Desde 2017, el respaldo estatal a Petro-Perú ha superado los US$5.225 millones, lo que ha generado un debate sobre la sostenibilidad de este modelo de apoyo. La SNMPE ha señalado que estos fondos podrían ser mejor utilizados en servicios esenciales como salud y educación, especialmente para las poblaciones más vulnerables. En este sentido, la entidad ha enfatizado que el Estado no puede seguir asumiendo el rol de garante de una empresa que no ha demostrado avances concretos en su gobernanza y operación. La situación se complica aún más con la deuda pendiente del Fondo de Estabilización de Precios de los Combustibles (FEPC), que supera los S/900 millones, afectando la predictibilidad del sector hidrocarburífero.
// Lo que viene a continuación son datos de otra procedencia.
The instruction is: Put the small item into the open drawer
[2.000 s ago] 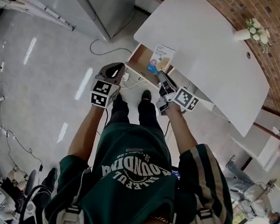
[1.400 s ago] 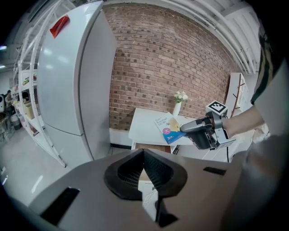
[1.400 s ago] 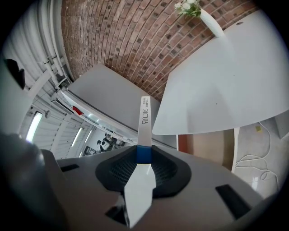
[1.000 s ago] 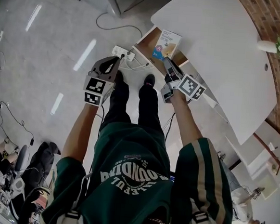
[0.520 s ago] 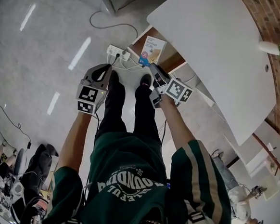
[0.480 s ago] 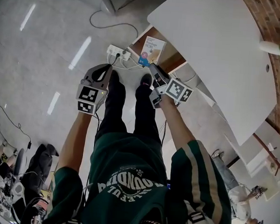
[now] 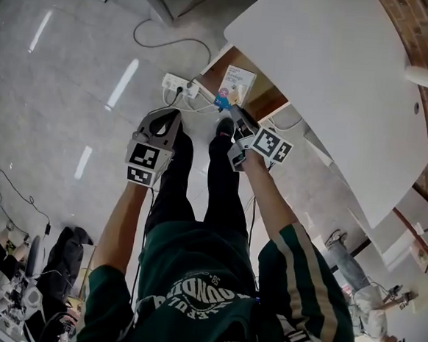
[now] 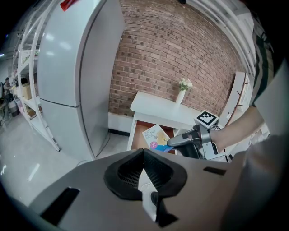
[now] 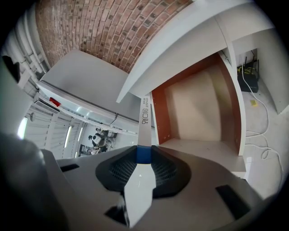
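Below the white table (image 7: 332,73), a drawer (image 7: 262,97) stands open. The right gripper (image 7: 231,109) clamps a white-and-blue packet (image 7: 236,84) whose print looks too small to read. The left gripper (image 7: 172,115) has its jaws together, empty.

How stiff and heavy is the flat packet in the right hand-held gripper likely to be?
Probably fairly stiff: the flat packet juts straight from the right hand-held gripper without drooping. Likely light: it looks thin edge-on. Flat, so unlikely to roll.

The left gripper (image 8: 143,153), jaws together at the tips, faces a white table (image 8: 158,107) with an open drawer (image 8: 137,134) against a brick wall (image 8: 171,49). There the right gripper (image 8: 168,144) pinches a booklet (image 8: 155,134) by its blue corner; a vase of flowers (image 8: 182,91) stands on top.
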The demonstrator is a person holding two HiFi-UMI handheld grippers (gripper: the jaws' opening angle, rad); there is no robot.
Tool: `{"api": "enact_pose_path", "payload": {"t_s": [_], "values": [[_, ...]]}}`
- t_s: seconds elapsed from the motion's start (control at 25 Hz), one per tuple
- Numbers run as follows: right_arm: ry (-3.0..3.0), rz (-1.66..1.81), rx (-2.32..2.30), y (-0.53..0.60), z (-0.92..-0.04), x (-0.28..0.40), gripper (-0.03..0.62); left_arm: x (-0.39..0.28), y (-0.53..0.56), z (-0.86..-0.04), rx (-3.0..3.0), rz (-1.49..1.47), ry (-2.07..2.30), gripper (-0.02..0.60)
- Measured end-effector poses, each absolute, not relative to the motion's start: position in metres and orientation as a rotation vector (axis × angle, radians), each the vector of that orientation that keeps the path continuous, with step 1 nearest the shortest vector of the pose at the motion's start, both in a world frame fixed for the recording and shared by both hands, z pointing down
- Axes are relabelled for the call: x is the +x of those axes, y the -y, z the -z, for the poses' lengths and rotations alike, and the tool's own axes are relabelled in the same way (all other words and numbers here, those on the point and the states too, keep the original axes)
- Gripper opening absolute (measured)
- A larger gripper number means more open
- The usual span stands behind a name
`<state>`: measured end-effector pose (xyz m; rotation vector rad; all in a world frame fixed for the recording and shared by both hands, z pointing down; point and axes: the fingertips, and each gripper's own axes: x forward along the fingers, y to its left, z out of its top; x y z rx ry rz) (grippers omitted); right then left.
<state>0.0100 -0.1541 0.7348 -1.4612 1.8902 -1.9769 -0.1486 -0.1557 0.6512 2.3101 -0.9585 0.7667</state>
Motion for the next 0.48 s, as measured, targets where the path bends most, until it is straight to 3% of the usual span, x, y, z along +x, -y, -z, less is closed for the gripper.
{"api": "enact_pose_path", "payload": {"t_s": [0.48], "values": [[-1.69,1.998,-1.637,0.172,-0.799,0.046,0.109,-0.127,0.162,-0.676,2.317,-0.747,0.908,0.015]]}}
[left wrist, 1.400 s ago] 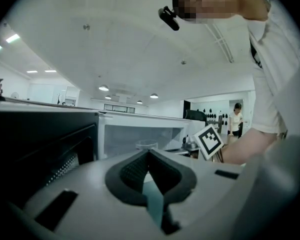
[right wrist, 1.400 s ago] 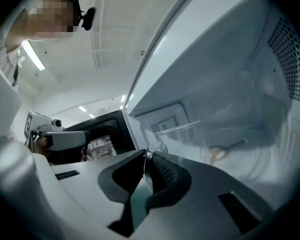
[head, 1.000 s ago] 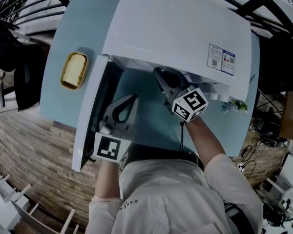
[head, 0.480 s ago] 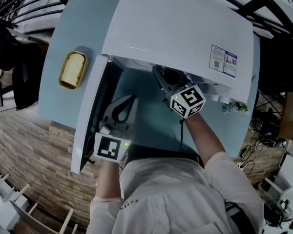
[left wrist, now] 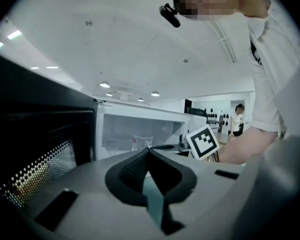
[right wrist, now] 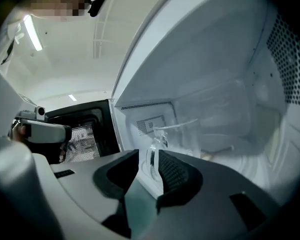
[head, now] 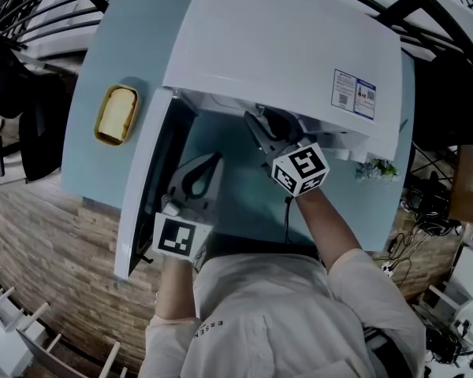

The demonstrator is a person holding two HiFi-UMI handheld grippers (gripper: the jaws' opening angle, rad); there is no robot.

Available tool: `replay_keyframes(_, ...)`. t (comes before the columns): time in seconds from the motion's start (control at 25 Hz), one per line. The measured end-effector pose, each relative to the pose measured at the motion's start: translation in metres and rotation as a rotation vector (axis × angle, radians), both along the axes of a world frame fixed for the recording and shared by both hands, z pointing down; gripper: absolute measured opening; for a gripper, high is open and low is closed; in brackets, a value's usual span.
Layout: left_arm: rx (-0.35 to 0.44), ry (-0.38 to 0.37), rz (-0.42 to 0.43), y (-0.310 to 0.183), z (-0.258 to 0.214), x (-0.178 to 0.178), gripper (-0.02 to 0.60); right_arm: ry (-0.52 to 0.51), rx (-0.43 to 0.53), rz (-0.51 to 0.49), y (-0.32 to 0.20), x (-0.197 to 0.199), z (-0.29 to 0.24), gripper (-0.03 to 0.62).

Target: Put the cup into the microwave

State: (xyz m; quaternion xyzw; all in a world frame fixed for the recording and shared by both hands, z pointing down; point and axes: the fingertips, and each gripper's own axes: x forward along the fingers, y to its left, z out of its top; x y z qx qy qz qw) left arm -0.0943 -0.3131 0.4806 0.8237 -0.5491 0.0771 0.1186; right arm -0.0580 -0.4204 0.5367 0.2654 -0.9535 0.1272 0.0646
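Observation:
A clear glass cup [right wrist: 182, 134] stands inside the white microwave [head: 284, 46], on its floor near the front. My right gripper [right wrist: 149, 155] reaches into the cavity. Its jaws are opening, and the cup's handle [right wrist: 152, 160] stands between them with a gap on each side. In the head view the right gripper [head: 262, 128] pokes under the microwave's top edge. My left gripper [head: 211, 160] rests beside the opened door [head: 146, 179], jaws together and holding nothing. From the left gripper [left wrist: 149, 149] view the cup [left wrist: 140, 142] shows inside the cavity.
The microwave sits on a light blue table [head: 102, 53]. A yellow dish [head: 118, 114] with a pale block lies left of the door. A small plant [head: 374, 169] stands at the microwave's right front corner. Brick-patterned floor lies beyond the table's edge.
The right gripper's marker cube has shifted slightly left and turned a little. The left gripper has stayed where it was.

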Motion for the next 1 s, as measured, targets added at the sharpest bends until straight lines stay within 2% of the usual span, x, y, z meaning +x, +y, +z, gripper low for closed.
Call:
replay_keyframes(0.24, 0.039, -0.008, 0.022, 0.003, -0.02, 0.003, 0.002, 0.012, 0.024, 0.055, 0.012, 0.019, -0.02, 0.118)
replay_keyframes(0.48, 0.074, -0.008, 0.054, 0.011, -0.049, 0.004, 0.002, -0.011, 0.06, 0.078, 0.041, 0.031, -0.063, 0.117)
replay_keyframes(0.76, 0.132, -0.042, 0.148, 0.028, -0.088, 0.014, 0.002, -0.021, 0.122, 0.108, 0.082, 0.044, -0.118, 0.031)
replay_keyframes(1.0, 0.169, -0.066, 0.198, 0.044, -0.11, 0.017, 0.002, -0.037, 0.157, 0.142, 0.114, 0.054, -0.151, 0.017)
Históricamente, Petro-Perú ha enfrentado desafíos significativos en su operación, con varios lotes petroleros entregados que permanecen inactivos o con baja producción. La falta de inversión y la inestabilidad en el directorio de la empresa han contribuido a agravar la crisis. La SNMPE ha reiterado la necesidad de que Petro-Perú compita en igualdad de condiciones con otros actores del mercado, lo que implica una reestructuración profunda y un cambio en la forma en que opera la empresa.

Para los inversores, la situación de Petro-Perú es un indicador de la salud del sector energético en Perú. La falta de claridad sobre el futuro de la empresa estatal podría generar incertidumbre en el mercado, afectando tanto a las acciones de otras empresas del sector como a la percepción de riesgo en inversiones relacionadas. Además, el respaldo estatal continuo podría desviar recursos de otras áreas críticas, lo que podría tener un impacto negativo en la economía en general.

A futuro, es crucial monitorear las decisiones del Gobierno respecto a Petro-Perú y cualquier avance en su proceso de reestructuración. Las próximas semanas serán determinantes, especialmente con la posibilidad de que se presenten nuevos planes de rescate o cambios en la administración de la empresa. La SNMPE ha llamado a la acción urgente para reactivar el sector hidrocarburífero, lo que podría influir en la política económica del país y en la confianza de los inversores en el mercado peruano.